● **TASK INSTRUCTIONS**:
Apart from the pictures, which must be omitted, restate the data exactly.

● **DATASET EXTRACT**:
+ + + + + + +

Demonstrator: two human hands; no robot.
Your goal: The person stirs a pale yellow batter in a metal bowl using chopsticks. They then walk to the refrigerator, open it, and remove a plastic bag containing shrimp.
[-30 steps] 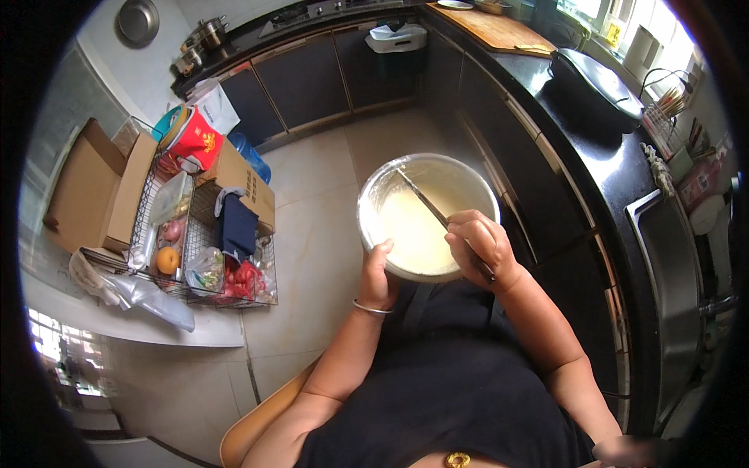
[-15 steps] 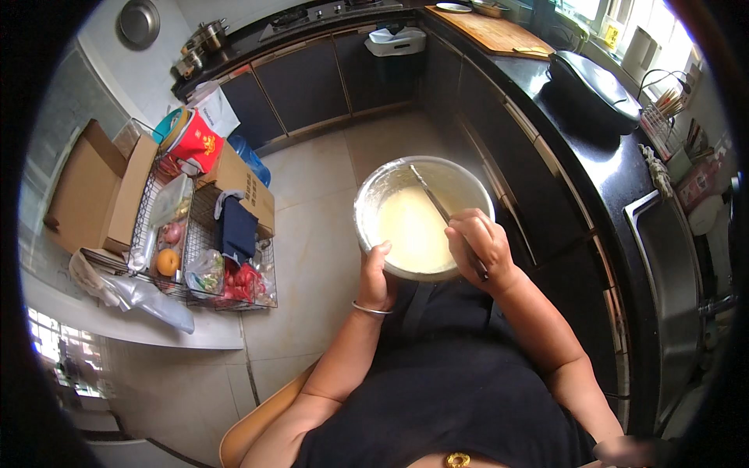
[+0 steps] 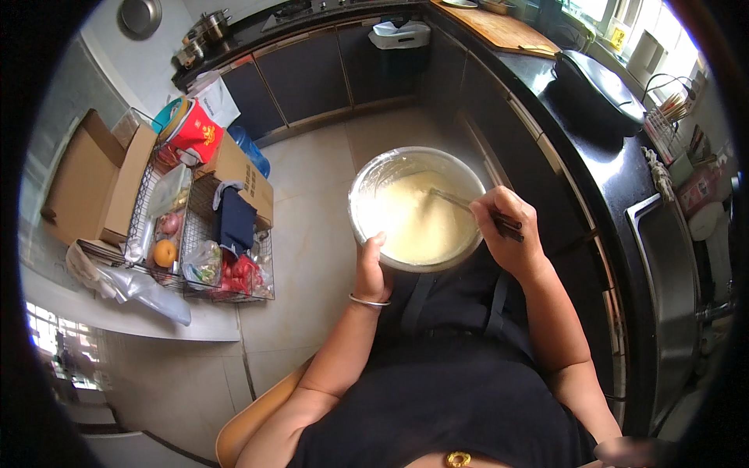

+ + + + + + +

● **ANSWER FOR THE TASK**:
Demonstrator: two human hands; no robot.
Your goal: The person stirs a pale yellow batter in a metal bowl using chopsticks. They then walk to the refrigerator, open it, and remove a plastic bag containing shrimp.
[-30 steps] 
[-15 steps] 
[+0 steps] 

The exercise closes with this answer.